Live: The Wytches
The Ruby Lounge
Having sold out The Deaf Institute already this month, The Wytches’ ‘pop-up’ gig at Ruby Lounge was a gift for those dissatisfied, having missed out the week before. Hedging their bets that this evening’s crowd were either those unfortunate enough to have missed their official show, or those come back for round two, The Wytches made no effort to flirt with a room of strangers, but instead flung their familiar material at a bunch of old friends. Starting, as you would assume to go on, The Wytches are not self-conscious, albeit only of their faces, which are concealed behind a mass of hair for the entire set. Frontman Kristian Bell’s screeches increase with hysteria, as the coherent blend of psych-rock and garage-punk rile the previously tame moshers into a frenzy. Undeniably, the mass of sweat is palpable.
An intermission of extended guitar reverb between songs aids momentary forgetfulness, so as not to recognise that every song sounds the same. Either that, or to provide a short respite from the relentless headbanging. The three ecstatic girls who found their way onto the stage, would have been gone unnoticed, thrashing their long black hair in sync with the band, if only their blonde friend, clambering up after them, hadn’t ruined the continuity of the dark, faceless rocker.

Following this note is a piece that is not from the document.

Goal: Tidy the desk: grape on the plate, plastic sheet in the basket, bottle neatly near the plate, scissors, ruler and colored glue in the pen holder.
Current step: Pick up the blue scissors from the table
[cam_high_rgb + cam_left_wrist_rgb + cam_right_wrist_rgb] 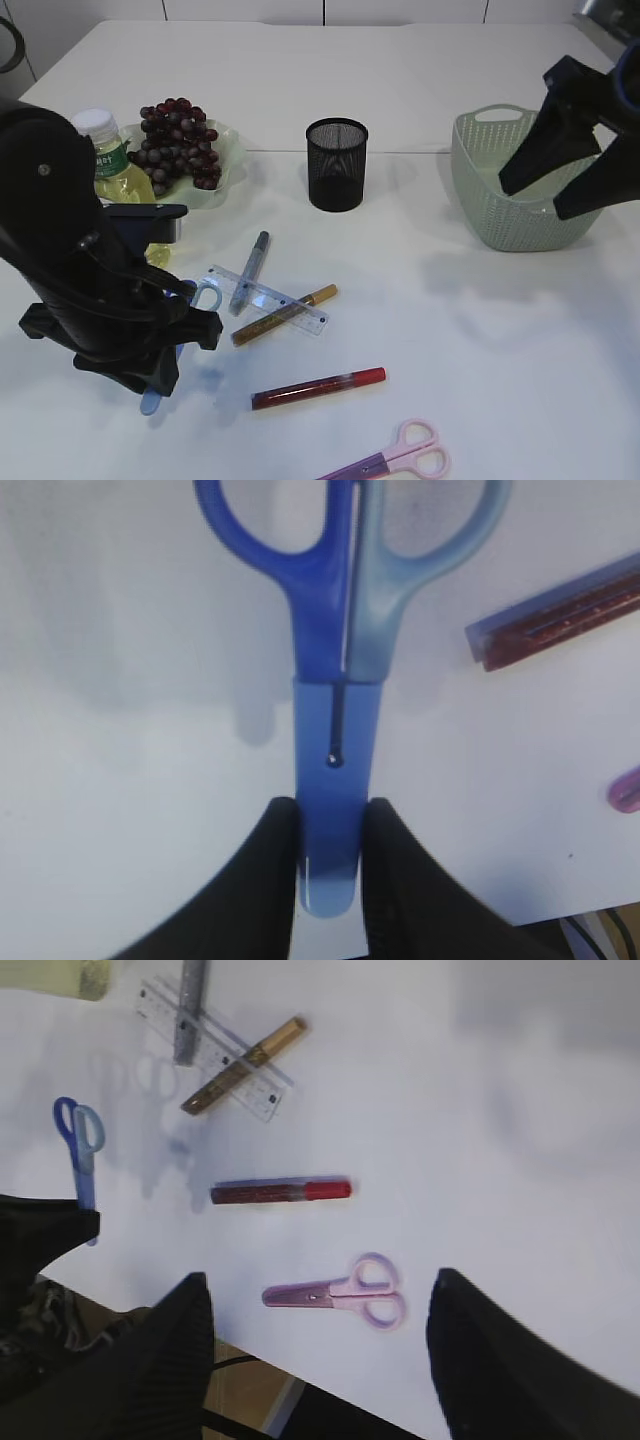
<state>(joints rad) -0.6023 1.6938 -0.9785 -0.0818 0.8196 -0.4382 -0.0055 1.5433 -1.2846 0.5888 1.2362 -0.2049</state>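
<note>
We find the left gripper (pixel 328 855) pinching the blue plastic-sheathed scissors (pixel 338 680), right gripper (pixel 320 1345) spread idle; next, carry them to the black mesh pen holder (pixel 336 165).

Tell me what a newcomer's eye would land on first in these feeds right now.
Most striking is the left hand at the near left of the table, clamped on the sheathed blade end of the blue scissors. Next, the dark grapes on the plate at the back left, beside the bottle. The right hand hangs open above the green basket on the right, with pink scissors at the front edge.
</note>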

It would be easy to accept Wytches for Bell’s hoarse, gutteral exertions and assume The Wytches are a contrived punk band with a ‘fuck this’ attitude. Yet, hard as it may be, when you strip away the heavy screams, a delicate melody is revealed. This is most evident on ‘Wide at Midnight’, with emphasis instead placed on the guitar, spidering around a melancholy web of haze. Just as The Horrors played with the same balance in 2007 on Strange House, The Wytches are successful as they hint at an upbeat surf-rock beneath their darkness, placing them on the digestible end of the grungy, garage rock spectrum.